Re: Duplicate Documents

Posted by Erick Erickson <er...@gmail.com>.
OK, this makes no sense whatsoever, so I"m missing something.

commitWithin shouldn't matter at all, there's code to handle multiple
updates between commits.

I'm _really_ shooting in the dark here, but...

> did you perhaps change the <uniqueKey> definition from the default "id"
to "key" without blowing away the entire data directory in between?

> Take a look at your schema file through the Admin/UI browser, is it what
you expect? And did you reload/restart after the changes?

> I could get _some_ duplication by changing the field that was my <uniqueKey>
the adding more docs. Which makes some sense since some of the Lucene
segment files were created with one definition and some with another. But that
doesn't explain why you _keep_ getting more and more duplicates.
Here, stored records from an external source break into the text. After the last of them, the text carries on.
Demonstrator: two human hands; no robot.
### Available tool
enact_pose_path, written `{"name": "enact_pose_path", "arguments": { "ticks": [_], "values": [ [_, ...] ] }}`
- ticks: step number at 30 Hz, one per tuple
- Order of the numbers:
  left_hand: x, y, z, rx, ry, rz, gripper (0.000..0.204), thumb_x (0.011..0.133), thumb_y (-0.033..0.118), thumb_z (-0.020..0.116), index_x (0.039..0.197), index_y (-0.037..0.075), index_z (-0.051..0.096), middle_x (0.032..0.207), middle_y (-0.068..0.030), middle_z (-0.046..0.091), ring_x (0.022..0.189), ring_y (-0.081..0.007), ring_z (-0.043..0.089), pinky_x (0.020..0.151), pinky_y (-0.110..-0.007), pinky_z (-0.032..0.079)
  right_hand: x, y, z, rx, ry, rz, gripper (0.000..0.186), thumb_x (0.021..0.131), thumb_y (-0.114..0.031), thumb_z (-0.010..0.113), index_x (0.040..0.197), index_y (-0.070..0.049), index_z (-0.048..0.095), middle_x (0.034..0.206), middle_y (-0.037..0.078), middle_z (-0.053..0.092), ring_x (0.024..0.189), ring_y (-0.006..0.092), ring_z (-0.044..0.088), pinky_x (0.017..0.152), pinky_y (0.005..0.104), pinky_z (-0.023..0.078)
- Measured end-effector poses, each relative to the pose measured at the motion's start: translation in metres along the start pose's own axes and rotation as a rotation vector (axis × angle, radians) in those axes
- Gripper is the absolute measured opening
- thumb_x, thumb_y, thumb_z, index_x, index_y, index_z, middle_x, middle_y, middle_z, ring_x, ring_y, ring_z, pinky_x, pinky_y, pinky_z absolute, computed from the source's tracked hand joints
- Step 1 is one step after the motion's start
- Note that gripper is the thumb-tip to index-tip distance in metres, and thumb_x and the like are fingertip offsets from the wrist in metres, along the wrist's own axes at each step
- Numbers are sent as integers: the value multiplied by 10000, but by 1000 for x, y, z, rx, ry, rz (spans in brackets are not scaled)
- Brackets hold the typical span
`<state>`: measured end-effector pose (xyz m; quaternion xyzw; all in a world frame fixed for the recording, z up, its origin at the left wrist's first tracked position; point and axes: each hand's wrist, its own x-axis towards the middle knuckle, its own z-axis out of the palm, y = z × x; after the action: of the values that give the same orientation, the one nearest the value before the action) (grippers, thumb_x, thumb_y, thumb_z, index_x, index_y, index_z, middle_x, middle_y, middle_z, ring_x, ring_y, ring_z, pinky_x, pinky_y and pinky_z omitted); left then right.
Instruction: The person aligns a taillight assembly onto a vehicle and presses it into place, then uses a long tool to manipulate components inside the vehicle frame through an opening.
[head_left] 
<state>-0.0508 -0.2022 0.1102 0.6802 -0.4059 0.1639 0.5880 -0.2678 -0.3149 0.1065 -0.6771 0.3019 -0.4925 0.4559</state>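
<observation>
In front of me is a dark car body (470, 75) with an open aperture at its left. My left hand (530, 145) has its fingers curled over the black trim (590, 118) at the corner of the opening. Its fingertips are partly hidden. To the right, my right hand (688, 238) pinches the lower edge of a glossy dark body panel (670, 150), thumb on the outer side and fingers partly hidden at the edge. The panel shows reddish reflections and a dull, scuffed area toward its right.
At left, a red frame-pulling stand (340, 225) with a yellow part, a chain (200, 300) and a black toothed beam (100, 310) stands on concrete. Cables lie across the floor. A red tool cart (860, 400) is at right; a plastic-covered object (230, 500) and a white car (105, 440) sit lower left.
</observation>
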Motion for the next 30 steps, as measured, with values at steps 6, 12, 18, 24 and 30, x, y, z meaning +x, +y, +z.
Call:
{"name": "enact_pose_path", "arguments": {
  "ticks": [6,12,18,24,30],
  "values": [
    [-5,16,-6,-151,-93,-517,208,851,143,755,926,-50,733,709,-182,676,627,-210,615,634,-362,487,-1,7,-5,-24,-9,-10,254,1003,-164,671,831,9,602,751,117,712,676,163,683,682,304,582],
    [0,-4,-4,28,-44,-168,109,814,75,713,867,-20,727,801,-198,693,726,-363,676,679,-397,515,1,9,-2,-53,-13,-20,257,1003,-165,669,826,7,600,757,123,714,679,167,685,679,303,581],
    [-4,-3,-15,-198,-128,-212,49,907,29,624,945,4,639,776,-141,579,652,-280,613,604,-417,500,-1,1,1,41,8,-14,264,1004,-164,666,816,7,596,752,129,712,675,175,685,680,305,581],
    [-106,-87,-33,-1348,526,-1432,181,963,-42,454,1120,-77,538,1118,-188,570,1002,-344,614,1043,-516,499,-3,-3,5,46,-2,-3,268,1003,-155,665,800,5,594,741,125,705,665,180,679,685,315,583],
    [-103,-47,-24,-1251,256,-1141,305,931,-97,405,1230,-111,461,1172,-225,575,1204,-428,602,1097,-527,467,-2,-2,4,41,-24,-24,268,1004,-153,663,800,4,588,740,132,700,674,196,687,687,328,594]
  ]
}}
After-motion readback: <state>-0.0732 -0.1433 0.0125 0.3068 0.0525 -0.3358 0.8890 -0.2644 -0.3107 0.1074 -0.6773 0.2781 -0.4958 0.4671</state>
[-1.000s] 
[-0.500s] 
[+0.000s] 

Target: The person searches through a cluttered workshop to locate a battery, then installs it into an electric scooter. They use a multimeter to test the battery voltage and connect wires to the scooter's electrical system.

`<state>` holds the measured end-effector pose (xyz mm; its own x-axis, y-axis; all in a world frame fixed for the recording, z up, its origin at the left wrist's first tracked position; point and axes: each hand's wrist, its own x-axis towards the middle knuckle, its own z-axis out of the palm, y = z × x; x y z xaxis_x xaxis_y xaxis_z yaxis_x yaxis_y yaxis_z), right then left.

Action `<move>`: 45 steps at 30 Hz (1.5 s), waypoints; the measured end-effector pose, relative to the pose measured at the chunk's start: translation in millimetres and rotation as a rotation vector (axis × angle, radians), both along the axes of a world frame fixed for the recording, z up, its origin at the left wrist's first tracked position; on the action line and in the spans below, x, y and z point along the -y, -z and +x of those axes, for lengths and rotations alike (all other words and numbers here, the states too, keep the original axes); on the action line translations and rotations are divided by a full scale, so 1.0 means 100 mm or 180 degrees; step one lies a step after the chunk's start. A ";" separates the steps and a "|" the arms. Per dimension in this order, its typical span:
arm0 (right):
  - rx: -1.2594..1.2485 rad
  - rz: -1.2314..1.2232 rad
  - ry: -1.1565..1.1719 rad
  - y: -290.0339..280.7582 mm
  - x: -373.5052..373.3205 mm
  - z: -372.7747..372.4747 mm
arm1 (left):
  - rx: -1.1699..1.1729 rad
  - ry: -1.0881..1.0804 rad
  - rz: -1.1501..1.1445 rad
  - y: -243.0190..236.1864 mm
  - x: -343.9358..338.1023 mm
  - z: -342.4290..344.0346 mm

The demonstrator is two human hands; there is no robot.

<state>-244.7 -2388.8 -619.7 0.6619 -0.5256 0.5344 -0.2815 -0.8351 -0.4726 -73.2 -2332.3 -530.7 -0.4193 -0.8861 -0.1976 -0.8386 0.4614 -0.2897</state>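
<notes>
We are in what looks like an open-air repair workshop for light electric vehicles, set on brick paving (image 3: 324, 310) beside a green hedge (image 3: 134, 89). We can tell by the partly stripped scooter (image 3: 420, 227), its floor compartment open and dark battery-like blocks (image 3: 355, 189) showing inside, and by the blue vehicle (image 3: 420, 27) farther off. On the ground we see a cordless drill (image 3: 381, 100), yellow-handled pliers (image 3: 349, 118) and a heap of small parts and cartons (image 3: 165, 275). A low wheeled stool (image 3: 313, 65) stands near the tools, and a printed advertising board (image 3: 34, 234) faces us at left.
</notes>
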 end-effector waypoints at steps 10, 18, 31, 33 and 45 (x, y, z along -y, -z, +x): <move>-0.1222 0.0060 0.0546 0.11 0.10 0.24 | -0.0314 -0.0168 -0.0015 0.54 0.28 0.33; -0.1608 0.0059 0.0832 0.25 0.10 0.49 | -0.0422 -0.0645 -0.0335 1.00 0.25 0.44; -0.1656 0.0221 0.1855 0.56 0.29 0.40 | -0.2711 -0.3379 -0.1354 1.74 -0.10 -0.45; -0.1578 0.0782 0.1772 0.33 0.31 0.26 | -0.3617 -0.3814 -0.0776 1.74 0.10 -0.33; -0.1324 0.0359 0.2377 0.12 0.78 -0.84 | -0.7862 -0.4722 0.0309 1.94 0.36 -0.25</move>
But this behavior is fundamental Solr, so I doubt it would have snuck through
or not generated very loud howls. Which leaves us with wondering what is
unexpected in your setup. Everything you've shown us looks good, so I'm puzzled.

Best,
Erick


On Fri, Sep 11, 2015 at 9:52 AM, Mr Havercamp <mr...@gmail.com> wrote:
> I'm wondering if the commitWithin is causing issues.
>
> On 11 September 2015 at 18:52, Mr Havercamp <mr...@gmail.com> wrote:
>
>> Thanks for the suggestions. No, not using MERGEINDEXES nor
>> MapReduceIndexerTool.
>>
>> I've pasted the <add/> XML in case there is something broken there (cut
>> down for brevity, i.e. the "..."):
>>
>> <add overwrite="true" commitWithin="10000"><doc><field
>> name="handle_s">123456789/3</field><field name="title">Test
>> Submission</field><field name="title_sort">Test Submission</field><field
>> name="access">1</field><field name="parent_id">1</field><field
>> name="collection_s">Test Collection</field><field name="collection_fc">test
>> collection|||Test Collection</field><field name="collection_sort">Test
>> Collection</field><field name="dc.contributor.author_fc">young,
>> hayden|||Young, Hayden</field><field name="author">Young,
>> Hayden</field><field name="dc.contributor.author_sm">Young,
>> Hayden</field>...<field name="key">archive.item.1</field>...</doc></add>
>>
>> On 11 September 2015 at 18:06, Erick Erickson <er...@gmail.com>
>> wrote:
>>
>>> Are you by any chance using the MERGEINDEXES
>>> core admin call? Or using MapReduceIndexerTool?
>>>
>>> Neither of those delete duplicates....
>>>
>>> This is a fundamental part of Solr though, so it's
>>> virtually certain that there's some innocent-seeming
>>> thing you're doing that's causing this...
>>>
>>> Best,
>>> Erick
>>>
>>> On Fri, Sep 11, 2015 at 8:55 AM, Shawn Heisey <ap...@elyograg.org>
>>> wrote:
>>> > On 9/11/2015 9:10 AM, Mr Havercamp wrote:
>>> >> fieldType def:
>>> >>
>>> >>         <!-- The StrField type is not analyzed, but indexed/stored
>>> >> verbatim. -->
>>> >>         <fieldType name="string" class="solr.StrField"
>>> >> sortMissingLast="true" />
>>> >>
>>> >> It is not SolrCloud.
>>> >
>>> > As long as it's not a distributed index, I can't think of any problem
>>> > those field/type definitions might cause.  Even if it were distributed
>>> > and you had the same document in multiple shards, duplicates should be
>>> > removed at query time, if each shard has the same schema as the others.
>>> >
>>> > I don't have any further ideas.  There may be something wrong that I
>>> > haven't thought of.
>>> >
>>> > Thanks,
>>> > Shawn
>>> >
>>>
>>
>>

Re: Duplicate Documents

Posted by Mr Havercamp <mr...@gmail.com>.
I'm wondering if the commitWithin is causing issues.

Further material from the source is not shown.